Source data:
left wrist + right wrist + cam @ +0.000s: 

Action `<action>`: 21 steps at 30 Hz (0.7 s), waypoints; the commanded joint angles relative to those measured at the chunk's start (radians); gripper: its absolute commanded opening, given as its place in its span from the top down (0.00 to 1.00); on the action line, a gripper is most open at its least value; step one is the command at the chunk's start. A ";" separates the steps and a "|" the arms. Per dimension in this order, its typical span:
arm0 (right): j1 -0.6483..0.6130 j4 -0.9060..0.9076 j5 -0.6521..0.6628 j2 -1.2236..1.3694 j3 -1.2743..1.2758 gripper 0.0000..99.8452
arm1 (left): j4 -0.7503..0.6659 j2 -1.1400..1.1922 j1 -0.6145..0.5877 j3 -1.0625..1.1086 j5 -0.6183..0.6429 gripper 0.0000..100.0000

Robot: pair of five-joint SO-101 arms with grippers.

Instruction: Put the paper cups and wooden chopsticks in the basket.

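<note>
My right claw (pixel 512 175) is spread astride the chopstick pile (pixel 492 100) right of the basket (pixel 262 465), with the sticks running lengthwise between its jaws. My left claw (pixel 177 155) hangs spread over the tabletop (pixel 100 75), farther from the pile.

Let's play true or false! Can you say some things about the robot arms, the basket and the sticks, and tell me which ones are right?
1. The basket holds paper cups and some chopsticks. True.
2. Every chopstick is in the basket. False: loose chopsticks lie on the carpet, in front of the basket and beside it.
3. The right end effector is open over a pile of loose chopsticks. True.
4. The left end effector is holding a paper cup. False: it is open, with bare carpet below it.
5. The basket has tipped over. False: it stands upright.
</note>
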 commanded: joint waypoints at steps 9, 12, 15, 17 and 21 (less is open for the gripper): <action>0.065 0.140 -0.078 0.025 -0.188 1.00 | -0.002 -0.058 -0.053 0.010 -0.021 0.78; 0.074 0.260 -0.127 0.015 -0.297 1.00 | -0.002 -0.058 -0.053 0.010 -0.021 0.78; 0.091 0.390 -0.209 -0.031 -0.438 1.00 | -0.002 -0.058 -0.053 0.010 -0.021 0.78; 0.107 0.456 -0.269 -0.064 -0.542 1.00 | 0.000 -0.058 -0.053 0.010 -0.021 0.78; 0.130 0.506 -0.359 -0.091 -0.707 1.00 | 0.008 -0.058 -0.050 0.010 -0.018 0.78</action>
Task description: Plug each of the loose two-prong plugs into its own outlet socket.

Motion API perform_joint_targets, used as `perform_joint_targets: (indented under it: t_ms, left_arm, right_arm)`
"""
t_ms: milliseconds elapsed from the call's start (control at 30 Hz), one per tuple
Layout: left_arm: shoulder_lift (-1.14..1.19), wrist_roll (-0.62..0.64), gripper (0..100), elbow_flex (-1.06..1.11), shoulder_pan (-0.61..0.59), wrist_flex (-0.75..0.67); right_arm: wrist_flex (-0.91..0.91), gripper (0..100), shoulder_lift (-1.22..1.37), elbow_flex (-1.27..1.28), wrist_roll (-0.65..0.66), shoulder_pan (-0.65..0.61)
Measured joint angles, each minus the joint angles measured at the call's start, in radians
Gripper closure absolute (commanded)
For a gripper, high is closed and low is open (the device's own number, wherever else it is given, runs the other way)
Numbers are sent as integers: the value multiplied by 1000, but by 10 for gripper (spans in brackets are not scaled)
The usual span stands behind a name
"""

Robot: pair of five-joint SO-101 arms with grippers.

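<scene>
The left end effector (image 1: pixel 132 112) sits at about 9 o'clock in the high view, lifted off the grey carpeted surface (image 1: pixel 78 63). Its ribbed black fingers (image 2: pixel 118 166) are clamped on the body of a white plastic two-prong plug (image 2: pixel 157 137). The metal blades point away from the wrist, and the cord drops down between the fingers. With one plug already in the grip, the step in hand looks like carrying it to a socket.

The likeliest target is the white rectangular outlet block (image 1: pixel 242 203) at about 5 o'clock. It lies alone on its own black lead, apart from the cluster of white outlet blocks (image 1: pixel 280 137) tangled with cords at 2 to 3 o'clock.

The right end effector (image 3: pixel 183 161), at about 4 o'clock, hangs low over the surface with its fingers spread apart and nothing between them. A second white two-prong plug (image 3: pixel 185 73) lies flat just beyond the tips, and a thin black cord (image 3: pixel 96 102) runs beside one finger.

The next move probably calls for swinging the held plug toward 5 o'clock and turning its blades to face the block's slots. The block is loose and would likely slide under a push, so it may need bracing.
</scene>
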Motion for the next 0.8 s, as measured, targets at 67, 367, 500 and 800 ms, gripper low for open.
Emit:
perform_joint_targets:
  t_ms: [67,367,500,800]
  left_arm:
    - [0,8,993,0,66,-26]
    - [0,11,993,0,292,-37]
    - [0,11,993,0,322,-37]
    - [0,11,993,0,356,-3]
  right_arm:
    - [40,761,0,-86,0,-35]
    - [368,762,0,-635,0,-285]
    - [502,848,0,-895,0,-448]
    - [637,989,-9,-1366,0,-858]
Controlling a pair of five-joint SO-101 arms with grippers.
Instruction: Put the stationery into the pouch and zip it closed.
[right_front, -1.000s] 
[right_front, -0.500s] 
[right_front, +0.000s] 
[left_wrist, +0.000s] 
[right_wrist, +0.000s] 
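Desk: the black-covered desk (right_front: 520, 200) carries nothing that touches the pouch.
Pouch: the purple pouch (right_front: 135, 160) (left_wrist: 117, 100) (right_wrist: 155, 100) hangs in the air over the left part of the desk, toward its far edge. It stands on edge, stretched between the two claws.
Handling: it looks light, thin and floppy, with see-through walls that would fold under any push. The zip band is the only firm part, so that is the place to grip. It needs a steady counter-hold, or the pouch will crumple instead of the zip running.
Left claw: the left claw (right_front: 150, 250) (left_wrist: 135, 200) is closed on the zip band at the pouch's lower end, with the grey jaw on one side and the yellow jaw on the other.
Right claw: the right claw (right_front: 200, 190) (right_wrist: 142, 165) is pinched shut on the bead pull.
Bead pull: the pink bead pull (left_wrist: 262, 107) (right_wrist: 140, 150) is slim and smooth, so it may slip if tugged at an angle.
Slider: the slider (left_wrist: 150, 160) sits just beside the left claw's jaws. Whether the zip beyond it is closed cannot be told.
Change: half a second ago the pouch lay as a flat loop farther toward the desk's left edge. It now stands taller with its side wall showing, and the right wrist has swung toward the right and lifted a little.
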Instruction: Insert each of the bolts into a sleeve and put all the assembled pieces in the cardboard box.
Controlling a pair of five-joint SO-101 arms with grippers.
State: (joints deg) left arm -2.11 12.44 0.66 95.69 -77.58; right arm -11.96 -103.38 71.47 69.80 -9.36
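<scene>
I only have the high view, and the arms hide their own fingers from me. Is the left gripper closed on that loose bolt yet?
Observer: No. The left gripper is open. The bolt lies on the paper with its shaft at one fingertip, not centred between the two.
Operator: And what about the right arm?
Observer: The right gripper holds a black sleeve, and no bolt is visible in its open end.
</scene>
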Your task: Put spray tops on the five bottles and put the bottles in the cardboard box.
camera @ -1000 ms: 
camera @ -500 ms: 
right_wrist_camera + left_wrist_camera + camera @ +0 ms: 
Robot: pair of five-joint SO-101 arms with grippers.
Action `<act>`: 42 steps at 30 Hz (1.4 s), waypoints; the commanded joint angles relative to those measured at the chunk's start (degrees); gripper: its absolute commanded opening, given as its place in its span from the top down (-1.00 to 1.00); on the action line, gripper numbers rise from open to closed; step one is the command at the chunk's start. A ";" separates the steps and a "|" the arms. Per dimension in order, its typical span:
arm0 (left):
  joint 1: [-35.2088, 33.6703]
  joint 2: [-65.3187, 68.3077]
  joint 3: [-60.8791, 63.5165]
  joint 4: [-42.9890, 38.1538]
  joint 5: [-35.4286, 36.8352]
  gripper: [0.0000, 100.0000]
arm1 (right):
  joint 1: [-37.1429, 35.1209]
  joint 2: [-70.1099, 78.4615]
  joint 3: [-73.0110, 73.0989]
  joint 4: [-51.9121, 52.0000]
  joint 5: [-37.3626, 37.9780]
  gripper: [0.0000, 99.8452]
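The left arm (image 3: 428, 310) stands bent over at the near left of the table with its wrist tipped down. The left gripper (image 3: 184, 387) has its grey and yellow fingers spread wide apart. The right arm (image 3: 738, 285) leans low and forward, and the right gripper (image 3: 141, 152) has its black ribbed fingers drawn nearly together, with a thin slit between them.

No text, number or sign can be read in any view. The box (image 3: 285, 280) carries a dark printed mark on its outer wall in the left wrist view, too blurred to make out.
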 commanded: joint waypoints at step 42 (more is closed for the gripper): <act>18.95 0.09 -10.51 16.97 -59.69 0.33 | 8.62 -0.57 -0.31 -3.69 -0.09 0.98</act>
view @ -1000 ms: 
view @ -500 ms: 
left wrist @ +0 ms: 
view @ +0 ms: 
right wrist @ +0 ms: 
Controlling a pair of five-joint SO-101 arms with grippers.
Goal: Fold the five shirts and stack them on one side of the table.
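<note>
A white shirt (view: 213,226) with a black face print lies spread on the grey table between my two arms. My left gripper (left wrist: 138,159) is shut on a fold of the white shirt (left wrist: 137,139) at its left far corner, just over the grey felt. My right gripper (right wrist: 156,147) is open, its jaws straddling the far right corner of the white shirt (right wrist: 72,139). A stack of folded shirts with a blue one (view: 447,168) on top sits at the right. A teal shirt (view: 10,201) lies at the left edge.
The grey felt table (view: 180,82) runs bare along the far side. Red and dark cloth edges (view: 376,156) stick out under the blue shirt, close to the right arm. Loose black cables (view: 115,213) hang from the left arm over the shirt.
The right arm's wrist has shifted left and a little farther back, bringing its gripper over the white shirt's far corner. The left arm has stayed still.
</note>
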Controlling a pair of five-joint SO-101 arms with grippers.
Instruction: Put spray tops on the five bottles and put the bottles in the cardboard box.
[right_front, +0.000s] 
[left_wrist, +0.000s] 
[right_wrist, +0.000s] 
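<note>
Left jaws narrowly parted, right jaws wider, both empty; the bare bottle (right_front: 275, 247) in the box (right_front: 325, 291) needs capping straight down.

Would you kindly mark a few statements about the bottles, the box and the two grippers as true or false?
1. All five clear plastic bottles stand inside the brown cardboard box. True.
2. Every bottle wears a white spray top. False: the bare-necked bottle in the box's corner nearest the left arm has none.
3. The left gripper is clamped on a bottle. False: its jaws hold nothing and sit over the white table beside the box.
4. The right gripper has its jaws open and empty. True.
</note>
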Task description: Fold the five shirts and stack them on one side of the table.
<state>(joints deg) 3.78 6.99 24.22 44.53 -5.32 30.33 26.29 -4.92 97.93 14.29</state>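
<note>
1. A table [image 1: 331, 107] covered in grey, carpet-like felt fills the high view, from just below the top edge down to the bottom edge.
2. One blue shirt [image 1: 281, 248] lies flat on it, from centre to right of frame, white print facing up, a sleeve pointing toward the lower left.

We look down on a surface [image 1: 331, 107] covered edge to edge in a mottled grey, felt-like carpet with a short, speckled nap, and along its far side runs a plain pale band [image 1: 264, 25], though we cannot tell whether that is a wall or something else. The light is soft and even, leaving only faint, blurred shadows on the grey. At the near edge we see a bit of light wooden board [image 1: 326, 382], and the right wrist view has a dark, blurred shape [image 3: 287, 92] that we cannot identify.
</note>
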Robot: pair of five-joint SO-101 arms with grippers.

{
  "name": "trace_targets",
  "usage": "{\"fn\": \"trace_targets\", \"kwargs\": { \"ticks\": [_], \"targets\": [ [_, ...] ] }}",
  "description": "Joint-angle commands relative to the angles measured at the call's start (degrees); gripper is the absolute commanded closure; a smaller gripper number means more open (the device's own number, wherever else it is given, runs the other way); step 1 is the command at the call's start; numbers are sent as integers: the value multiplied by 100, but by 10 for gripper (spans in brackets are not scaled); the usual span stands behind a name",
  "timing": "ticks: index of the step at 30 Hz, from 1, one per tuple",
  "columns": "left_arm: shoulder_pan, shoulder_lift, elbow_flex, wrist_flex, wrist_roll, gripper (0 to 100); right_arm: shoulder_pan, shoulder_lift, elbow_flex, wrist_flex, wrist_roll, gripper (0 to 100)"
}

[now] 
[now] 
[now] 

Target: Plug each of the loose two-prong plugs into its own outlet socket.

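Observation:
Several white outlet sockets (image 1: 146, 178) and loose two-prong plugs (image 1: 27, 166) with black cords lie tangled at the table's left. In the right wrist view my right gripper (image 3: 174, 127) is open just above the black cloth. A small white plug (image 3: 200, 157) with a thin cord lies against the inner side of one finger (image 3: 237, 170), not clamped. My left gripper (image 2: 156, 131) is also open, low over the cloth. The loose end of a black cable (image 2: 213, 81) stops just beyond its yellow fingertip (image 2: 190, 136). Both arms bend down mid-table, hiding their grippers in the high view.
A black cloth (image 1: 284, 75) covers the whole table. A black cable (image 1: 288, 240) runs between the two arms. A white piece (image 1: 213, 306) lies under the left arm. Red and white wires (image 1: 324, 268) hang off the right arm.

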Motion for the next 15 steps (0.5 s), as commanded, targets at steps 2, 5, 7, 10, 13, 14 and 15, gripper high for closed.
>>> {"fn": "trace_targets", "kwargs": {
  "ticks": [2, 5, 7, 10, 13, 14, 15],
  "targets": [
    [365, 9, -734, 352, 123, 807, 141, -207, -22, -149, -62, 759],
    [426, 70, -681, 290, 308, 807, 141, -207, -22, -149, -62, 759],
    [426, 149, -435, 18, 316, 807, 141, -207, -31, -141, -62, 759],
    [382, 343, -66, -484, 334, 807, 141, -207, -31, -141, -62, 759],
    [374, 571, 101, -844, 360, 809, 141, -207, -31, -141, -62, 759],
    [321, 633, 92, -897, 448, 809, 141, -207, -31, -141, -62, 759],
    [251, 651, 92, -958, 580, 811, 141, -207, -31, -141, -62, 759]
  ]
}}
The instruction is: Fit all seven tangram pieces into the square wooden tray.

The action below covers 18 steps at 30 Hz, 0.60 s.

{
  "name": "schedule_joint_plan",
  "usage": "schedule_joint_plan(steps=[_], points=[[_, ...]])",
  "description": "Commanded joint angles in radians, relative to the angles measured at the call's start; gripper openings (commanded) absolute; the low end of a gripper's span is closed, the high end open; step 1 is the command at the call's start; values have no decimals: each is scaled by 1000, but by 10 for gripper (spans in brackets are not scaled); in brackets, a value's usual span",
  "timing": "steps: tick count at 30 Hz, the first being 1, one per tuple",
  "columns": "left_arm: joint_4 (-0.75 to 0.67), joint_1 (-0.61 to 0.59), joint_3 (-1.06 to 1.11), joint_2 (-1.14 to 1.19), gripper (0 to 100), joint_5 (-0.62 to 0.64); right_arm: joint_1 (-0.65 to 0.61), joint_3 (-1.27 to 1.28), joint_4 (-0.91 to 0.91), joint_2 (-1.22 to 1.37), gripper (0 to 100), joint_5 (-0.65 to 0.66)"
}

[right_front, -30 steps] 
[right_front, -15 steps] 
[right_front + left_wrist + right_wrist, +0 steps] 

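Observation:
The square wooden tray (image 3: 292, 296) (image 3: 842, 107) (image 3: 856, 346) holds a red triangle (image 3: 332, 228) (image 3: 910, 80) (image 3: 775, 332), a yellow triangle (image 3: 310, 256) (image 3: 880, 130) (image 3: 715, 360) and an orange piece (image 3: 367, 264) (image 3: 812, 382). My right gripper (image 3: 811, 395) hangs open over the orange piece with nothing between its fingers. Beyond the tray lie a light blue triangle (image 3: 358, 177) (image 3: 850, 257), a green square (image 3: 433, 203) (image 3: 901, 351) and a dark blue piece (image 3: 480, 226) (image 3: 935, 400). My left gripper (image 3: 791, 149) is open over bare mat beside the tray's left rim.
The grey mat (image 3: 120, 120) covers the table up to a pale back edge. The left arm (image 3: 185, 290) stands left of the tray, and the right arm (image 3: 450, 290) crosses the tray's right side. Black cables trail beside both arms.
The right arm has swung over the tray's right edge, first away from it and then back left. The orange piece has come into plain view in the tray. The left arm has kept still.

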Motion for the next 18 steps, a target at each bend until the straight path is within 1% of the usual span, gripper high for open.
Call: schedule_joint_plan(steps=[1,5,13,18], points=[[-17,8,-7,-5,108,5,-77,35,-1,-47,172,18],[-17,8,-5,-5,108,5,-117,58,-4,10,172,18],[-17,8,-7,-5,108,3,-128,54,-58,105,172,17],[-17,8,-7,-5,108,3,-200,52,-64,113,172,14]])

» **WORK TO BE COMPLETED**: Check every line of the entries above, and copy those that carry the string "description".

» **RESPONSE TO THIS TASK**:
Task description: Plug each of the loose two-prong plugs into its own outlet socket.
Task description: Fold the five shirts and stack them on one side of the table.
  "description": "Joint-angle commands relative to the angles measured at the call's start (degrees); gripper is the absolute commanded closure; a smaller gripper number means more open (the device's own number, wherever else it is given, runs the other way); step 1 is the command at the call's start; numbers are sent as integers: the value multiplied by 100, but by 10 for gripper (spans in brackets are not scaled); the usual span stands behind a name",
  "description": "Commanded joint angles in radians, relative to the angles measured at the call's start; gripper openings (commanded) absolute; the low end of a gripper's span is closed, the high end open; step 1 is the command at the call's start; values have no decimals: each is scaled by 1000, but by 10 for gripper (spans in brackets are not scaled); in brackets, a value's usual span",

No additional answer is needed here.